[Work order]:
The records are to be copied in their entirety, exactly as given.

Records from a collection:
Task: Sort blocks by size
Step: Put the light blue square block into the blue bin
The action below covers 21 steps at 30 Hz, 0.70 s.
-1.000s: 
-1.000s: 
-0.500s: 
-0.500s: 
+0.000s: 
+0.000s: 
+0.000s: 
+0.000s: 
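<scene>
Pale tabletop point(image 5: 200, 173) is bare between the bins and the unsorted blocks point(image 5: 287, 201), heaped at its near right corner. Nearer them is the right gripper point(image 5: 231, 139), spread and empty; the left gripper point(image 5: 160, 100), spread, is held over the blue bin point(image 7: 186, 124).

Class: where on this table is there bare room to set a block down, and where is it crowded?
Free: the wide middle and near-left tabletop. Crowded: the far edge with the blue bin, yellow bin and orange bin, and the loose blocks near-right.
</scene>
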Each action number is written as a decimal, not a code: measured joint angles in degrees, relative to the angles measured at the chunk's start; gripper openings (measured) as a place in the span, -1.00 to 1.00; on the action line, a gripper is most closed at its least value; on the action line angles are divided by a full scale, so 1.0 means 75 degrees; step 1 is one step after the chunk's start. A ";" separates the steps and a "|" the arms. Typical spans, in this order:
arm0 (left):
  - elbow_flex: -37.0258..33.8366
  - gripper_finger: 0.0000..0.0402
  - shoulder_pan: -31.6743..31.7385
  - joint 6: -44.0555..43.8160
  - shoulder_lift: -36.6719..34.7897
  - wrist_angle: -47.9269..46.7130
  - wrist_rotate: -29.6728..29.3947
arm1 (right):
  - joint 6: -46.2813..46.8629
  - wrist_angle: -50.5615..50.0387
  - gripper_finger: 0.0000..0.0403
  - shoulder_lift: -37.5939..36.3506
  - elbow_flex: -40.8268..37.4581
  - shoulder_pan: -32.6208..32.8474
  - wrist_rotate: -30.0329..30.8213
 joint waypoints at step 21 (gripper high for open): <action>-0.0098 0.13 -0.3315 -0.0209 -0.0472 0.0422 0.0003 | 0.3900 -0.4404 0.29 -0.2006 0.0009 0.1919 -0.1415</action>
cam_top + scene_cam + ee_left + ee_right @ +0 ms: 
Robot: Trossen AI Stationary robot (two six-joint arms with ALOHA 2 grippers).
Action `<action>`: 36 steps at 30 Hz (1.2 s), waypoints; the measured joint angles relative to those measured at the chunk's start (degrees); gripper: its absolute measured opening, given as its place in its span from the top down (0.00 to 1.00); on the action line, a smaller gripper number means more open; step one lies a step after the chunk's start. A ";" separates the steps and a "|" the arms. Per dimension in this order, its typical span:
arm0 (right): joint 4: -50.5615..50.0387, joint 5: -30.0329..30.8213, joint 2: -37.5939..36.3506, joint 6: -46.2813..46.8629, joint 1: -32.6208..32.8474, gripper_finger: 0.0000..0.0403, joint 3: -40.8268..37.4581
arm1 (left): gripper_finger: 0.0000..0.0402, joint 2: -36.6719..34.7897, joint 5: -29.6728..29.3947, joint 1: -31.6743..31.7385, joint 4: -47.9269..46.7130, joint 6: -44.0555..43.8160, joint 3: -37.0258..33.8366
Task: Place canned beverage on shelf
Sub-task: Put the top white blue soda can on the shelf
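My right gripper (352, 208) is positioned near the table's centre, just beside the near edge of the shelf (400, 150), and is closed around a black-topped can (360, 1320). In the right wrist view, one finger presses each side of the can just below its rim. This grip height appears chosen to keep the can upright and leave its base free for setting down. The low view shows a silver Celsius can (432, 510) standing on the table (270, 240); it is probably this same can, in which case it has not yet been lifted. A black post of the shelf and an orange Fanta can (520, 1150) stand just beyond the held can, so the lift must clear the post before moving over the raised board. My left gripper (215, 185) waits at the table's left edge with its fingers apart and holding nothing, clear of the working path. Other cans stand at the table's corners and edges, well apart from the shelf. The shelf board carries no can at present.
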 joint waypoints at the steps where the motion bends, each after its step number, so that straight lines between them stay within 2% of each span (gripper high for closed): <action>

[The completed task]:
Task: Sort blocks by size
Step: Put the light blue square block into the blue bin
The action below covers 21 steps at 30 Hz, 0.70 s.
-1.000s: 
-1.000s: 
-0.500s: 
-0.500s: 
+0.000s: 
+0.000s: 
+0.000s: 
+0.000s: 
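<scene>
Pale tabletop point(image 5: 200, 173) is bare between the bins and the unsorted blocks point(image 5: 287, 201), heaped at its near right corner. Nearer them is the right gripper point(image 5: 231, 139), spread and empty; the left gripper point(image 5: 160, 100), spread, is held over the blue bin point(image 7: 186, 124).

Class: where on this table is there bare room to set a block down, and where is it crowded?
Free: the wide middle and near-left tabletop. Crowded: the far edge with the blue bin, yellow bin and orange bin, and the loose blocks near-right.
</scene>
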Each action number is written as a decimal, not a code: measured joint angles in degrees, relative to the angles measured at the chunk's start; gripper openings (measured) as a place in the span, -1.00 to 1.00; on the action line, a gripper is most closed at its least value; on the action line angles are divided by a full scale, so 1.0 means 75 degrees; step 1 is one step after the chunk's start. A ";" separates the steps and a "|" the arms. Typical spans, in this order:
arm0 (left):
  - elbow_flex: -37.0258..33.8366
  - gripper_finger: 0.0000..0.0402
  - shoulder_pan: -31.6743..31.7385
  - joint 6: -44.0555..43.8160
  - shoulder_lift: -36.6719..34.7897
  - wrist_angle: -47.9269..46.7130
  - wrist_rotate: -29.6728..29.3947
arm1 (right):
  - joint 6: -46.2813..46.8629
  - wrist_angle: -50.5615..50.0387
  - gripper_finger: 0.0000..0.0403
  - shoulder_lift: -37.5939..36.3506
  - elbow_flex: -40.8268..37.4581
  - shoulder_pan: -32.6208..32.8474
  - wrist_rotate: -30.0329..30.8213
 joint waypoints at step 21 (gripper high for open): <action>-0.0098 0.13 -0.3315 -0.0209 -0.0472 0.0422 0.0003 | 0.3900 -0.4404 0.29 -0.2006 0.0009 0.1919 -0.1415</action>
cam_top + scene_cam + ee_left + ee_right @ +0 ms: 
Robot: Trossen AI Stationary robot (two six-joint arms with ALOHA 2 grippers).
Action `<action>`: 36 steps at 30 Hz (1.2 s), waypoints; the measured joint angles relative to those measured at the chunk's start (degrees); gripper: its absolute measured opening, given as its place in its span from the top down (0.00 to 1.00); on the action line, a smaller gripper number means more open; step one lies a step after the chunk's start. A ";" separates the steps and a "|" the arms. Per dimension in this order, its typical span:
arm0 (right): joint 4: -50.5615..50.0387, joint 5: -30.0329..30.8213, joint 2: -37.5939..36.3506, joint 6: -46.2813..46.8629, joint 1: -32.6208..32.8474, gripper_finger: 0.0000..0.0403, joint 3: -40.8268..37.4581
arm1 (left): gripper_finger: 0.0000..0.0402, joint 2: -36.6719..34.7897, joint 5: -29.6728..29.3947, joint 1: -31.6743..31.7385, joint 4: -47.9269..46.7130, joint 6: -44.0555..43.8160, joint 3: -37.0258..33.8366
Task: Place canned beverage on shelf
Sub-task: Put the top white blue soda can on the shelf
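My right gripper (352, 208) is positioned near the table's centre, just beside the near edge of the shelf (400, 150), and is closed around a black-topped can (360, 1320). In the right wrist view, one finger presses each side of the can just below its rim. This grip height appears chosen to keep the can upright and leave its base free for setting down. The low view shows a silver Celsius can (432, 510) standing on the table (270, 240); it is probably this same can, in which case it has not yet been lifted. A black post of the shelf and an orange Fanta can (520, 1150) stand just beyond the held can, so the lift must clear the post before moving over the raised board. My left gripper (215, 185) waits at the table's left edge with its fingers apart and holding nothing, clear of the working path. Other cans stand at the table's corners and edges, well apart from the shelf. The shelf board carries no can at present.
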 joint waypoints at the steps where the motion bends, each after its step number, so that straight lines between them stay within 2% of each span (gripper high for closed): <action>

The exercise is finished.